Si anak diam, dan berusaha mengingat ingatnya. Sang ayah berdiri dan menunjukkan jumlah paku paku yang tertancap.
“Apa yang telah kamu lakukan pada teman temanmu itu? Sudahkan meminta maaf?” Tanya sang ayah.
Si anak diam dan menggeleng gelengkan kepala. “Mengapa belum?” Tanya sang ayah lagi.
“Malu Ayah….” Jawabnya pendek.
“Tak perlu malu Nak. Minta maaflah pada teman temanmu secepatnya. Katakan dengan ikhlas, dan kamu menyesali apa yang telah kamu lakukan. Kamu juga akan sakit hati kan bila seseorang membuatmu marah atau berbuat kesalahan  padamu? Mulai besok, mintalah maaf padanya. Setelah kamu termaafkan, cabutlah paku paku itu, dan berikanlah ke ayah.” Pinta sang ayah.
Setelah beberapa waktu berlalu, si anak menemui ayahnya dan bercerita bahwa semua pakunya telah dia cabut, sebagai bukti bahwa si anak telah termaafkan oleh teman temannya. Sang ayah tersenyum, dan sambil membelai kepala si anak, di ajaklah anaknya duduk di muka tembokbekas paku paku itu tertancap.
“Nak, ayah bangga padamu yang telah mampu mengalahkan rasa malu mu untuk meminta maaf. Dan sekarang lihatlah. Tembok itu telah bersih dari paku paku yang selama ini kamu tancapkan.”  Kata sang ayah.
“Tapi Yah……..” si anak berhenti berkata dan menunjuk kea rah tembok itu.
“Ada apa Nak?”  Tanya sang ayah.
“Tembok itu tak lagi bersih, penuh luka dan lubang bekas paku paku…..” kata si anak.
“Begitulah Nak, kamu telah berhasil meminta maaf dan membersihkan tembok dari “paku-paku” mu. Namun lihatlah, tembok itu tetap terluka dalam. Kata maaf saja, tak kan dapat menghapus luka luka yang telah kau benamkan.” Jawab sang ayah.
“Terus Yah?” si anak menjadi  bingung.
“Kamu harus membuktikan pada teman temanmu bahwa kamu memang benar benar menyesal dan tulus untuk meminta maaf dan berjanji tak kan mengulanginya lagi. Berpikir, dan berhati hatilah dalam bertindak dan melakukan sesuatu, karena bekas paku di tembok,tak kan mudah hilang. Dan ayah minta, jangan sekali kali kamu mengambil paku dan menancapkannya ke tembok lagi. “

Seperti itulah kisah yang lewat di benakku sesaat. Menyusun kemudian kata kata Sun Tzu yang lirih terdengar di telingaku.

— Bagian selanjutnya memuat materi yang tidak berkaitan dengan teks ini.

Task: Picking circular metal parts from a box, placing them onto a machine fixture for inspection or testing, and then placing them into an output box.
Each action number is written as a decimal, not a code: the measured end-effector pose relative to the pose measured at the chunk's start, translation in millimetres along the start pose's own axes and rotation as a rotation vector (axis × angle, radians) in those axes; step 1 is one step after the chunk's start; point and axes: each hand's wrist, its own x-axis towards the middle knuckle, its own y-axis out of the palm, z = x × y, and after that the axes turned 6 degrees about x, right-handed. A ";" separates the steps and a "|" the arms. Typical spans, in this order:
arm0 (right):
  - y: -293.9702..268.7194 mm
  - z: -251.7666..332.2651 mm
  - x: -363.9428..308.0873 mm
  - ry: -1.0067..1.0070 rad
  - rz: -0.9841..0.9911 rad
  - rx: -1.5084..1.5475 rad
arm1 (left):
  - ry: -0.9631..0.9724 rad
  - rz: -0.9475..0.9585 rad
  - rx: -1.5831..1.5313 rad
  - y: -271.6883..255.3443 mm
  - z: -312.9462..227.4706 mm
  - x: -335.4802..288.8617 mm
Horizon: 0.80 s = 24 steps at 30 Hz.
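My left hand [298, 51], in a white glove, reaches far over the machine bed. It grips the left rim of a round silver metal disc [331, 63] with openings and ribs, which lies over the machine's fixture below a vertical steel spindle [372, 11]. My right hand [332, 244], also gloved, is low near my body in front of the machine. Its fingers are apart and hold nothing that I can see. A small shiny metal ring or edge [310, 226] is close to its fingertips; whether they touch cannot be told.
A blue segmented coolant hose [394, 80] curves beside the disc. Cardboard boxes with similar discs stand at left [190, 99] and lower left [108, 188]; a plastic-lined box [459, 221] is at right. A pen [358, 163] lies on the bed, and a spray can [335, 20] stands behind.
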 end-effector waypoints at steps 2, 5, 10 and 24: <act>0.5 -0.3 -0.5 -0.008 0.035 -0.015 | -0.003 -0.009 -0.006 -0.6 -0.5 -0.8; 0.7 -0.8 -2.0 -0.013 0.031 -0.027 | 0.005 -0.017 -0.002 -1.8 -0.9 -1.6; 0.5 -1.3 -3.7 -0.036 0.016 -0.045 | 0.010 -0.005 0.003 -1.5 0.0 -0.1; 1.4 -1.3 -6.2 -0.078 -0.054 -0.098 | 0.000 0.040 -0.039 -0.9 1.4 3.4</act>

“Luka, walau telah dihapus, terhapus oleh perjalanan hidup, tersapu oleh waktu, entah sekian lamanya, hanya akan menutup samar samar luka itu. Bagaiamanapun, luka adalah luka!”

Perlu kebesaran jiwa dan kelapangan hati untuk dapat memaafkan kesalahan yang sangat fatal, dan hanya   orang orang tertentu saja yang mampu melakukannya. Semoga semuanya dapat menjadi lebih baik.